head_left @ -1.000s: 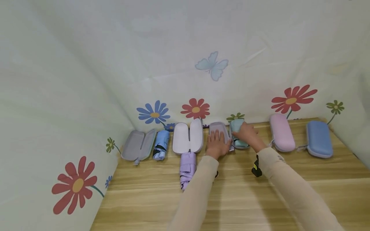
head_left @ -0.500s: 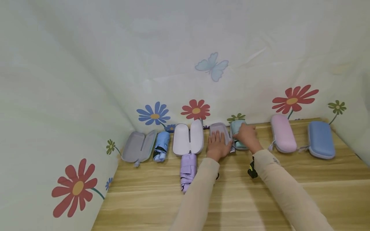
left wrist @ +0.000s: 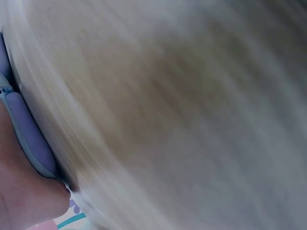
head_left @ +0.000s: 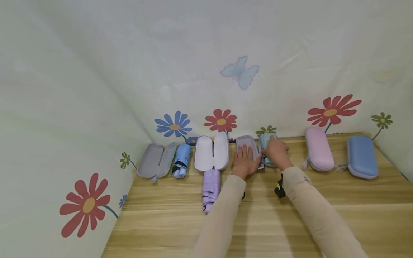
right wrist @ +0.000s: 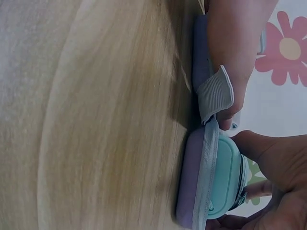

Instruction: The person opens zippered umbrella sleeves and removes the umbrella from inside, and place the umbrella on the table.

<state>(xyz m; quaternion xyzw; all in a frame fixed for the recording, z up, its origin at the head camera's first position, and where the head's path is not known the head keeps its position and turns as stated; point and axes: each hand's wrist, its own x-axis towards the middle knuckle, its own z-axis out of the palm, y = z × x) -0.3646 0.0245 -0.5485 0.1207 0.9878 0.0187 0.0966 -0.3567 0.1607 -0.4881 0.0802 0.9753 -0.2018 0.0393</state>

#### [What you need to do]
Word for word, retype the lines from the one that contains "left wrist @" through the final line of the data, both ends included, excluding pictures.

#### [Task solution]
left wrist @ +0.000s: 
head_left @ +0.000s: 
right wrist @ +0.000s: 

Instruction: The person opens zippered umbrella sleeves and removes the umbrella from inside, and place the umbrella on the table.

<state>(xyz m; quaternion xyzw; all in a frame fixed for the recording, z up, its origin at the head camera's first position, and where the head's path is not known the head keeps its position and turns as stated; point and axes: each hand's wrist, its own x-axis towards the middle knuckle, its own z-axis out of the palm, y = z × x) -0.3646 0.0245 -0.5485 0.1207 0.9878 0.0187 0.0966 -0.3567 0.1607 -0.4881 0.0802 0.9753 -0.2018 0.0393</state>

The exercise calls for nothing more.